Tuesday, 02 January 2024 12:17 GMT

Oleg Prokofiev's Lost Trove Of Paintings Comes To Light After Decades In Hiding


(MENAFN- USA Art News) Oleg Prokofiev's Hidden Abstract Paintings Surface in London After Decades

A body of work once concealed from Soviet authorities is now being shown publicly for the first time in Hackney. The newly founded Prokofiev Studio in London has opened with“Bending Time,” an exhibition that brings together Oleg Prokofiev's abstract paintings, late sculptures, and archival materials in a setting shaped by his family.

The story behind the works is inseparable from the politics of the period. Beginning in the mid-1950s, Russian artist Oleg Prokofiev (1928–1998) hid his abstract paintings for more than a decade, at a time when abstraction was banned in the Soviet Union. He was also trying to obtain permission to marry Camilla Gray, a British art historian. The state approved the marriage in 1969. Gray died two years later, and Prokofiev soon moved to England, leaving the works behind.

When he returned to Moscow after the collapse of the Soviet Union, he found the paintings intact. That survival gives the current exhibition a particular charge: the works are not only formally vivid, with their color-driven geometry, but also freighted with the conditions that once forced them out of sight.

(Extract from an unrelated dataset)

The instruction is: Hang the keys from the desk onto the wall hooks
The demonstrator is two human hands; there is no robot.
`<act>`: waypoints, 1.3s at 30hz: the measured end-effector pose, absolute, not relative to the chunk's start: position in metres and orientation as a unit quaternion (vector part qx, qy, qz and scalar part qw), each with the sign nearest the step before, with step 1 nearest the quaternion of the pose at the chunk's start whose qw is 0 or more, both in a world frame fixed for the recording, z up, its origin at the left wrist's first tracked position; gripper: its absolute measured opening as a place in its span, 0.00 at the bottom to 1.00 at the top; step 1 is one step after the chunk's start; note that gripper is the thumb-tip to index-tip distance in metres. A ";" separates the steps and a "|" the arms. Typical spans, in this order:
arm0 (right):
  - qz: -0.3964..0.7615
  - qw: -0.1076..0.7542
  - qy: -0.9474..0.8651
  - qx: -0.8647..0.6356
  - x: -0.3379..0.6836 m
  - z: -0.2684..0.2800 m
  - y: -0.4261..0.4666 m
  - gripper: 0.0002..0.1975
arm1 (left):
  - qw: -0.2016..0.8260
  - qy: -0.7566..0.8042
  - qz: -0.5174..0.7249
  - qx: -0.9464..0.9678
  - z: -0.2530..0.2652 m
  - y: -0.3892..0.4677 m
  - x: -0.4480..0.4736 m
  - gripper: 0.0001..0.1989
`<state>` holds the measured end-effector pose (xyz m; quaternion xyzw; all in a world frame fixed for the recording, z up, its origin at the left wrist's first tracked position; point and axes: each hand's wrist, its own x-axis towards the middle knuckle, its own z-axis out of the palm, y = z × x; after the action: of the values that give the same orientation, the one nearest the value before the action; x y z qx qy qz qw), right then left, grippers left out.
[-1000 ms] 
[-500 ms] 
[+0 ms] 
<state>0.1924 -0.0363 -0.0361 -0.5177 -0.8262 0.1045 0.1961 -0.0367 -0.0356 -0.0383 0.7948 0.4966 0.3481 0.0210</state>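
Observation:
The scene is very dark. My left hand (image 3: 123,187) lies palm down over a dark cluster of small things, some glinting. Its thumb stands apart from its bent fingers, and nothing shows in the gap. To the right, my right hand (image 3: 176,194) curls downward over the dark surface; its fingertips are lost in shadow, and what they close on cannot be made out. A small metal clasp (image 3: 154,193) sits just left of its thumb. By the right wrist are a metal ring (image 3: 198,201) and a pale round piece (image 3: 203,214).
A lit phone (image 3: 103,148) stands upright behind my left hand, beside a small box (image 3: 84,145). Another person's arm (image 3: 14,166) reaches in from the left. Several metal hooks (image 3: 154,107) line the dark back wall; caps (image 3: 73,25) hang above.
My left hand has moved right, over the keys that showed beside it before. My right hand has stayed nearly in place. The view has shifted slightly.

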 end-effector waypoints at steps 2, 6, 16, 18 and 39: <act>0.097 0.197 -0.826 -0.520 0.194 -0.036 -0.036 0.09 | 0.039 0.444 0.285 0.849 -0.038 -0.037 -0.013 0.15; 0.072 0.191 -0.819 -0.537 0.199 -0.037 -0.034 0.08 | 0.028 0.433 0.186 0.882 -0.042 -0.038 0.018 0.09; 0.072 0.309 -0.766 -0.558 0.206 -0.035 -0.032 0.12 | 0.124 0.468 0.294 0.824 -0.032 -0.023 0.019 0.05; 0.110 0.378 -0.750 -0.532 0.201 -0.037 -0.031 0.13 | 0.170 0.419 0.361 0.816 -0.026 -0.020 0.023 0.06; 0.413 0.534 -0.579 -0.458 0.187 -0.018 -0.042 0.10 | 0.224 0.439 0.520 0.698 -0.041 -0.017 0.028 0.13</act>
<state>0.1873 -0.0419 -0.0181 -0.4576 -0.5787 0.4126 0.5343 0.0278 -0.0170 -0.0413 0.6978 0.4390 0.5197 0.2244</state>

Prokofiev Studio was founded by the artist's four children, including the contemporary classical composer Gabriel Prokofiev, together with curator Anzhela Popova. Their aim is twofold: to revive Prokofiev's legacy and to create a platform for emerging talent across visual art, film, music, and literature.

At the center of“Bending Time” is a reconstruction of Prokofiev's 1990s studio, which once stood a few miles away in Hackney Wick. The installation includes his twisting wooden sculptures, some suspended from the ceiling and others arranged on plinths, along with sketches, newspaper clippings, notes, and a childhood drawing made for his parents. The exhibition also places his work in dialogue with Russian-born abstract artist Kirill Basalaev and London-based multidisciplinary artist Valentino Vannini.

Prokofiev studied at the Moscow School of Art in the late 1940s, where he was trained in socialist realism, before working in the studio of Robert Falk and later at the Institute of Art History in Moscow. His study of Indian art helped push him toward wood as a sculptural material. He was also the second son of composer Sergei Prokofiev, whose cultural world helped shape a generation of artists, writers, and filmmakers who moved fluidly between disciplines.

“Bending Time” is on view at Prokofiev Studio, 13 Ramsgate Street, London, through May 29. In recovering these works, the exhibition restores not only an artist's archive, but a wider history of artistic exchange that Soviet censorship could not fully erase.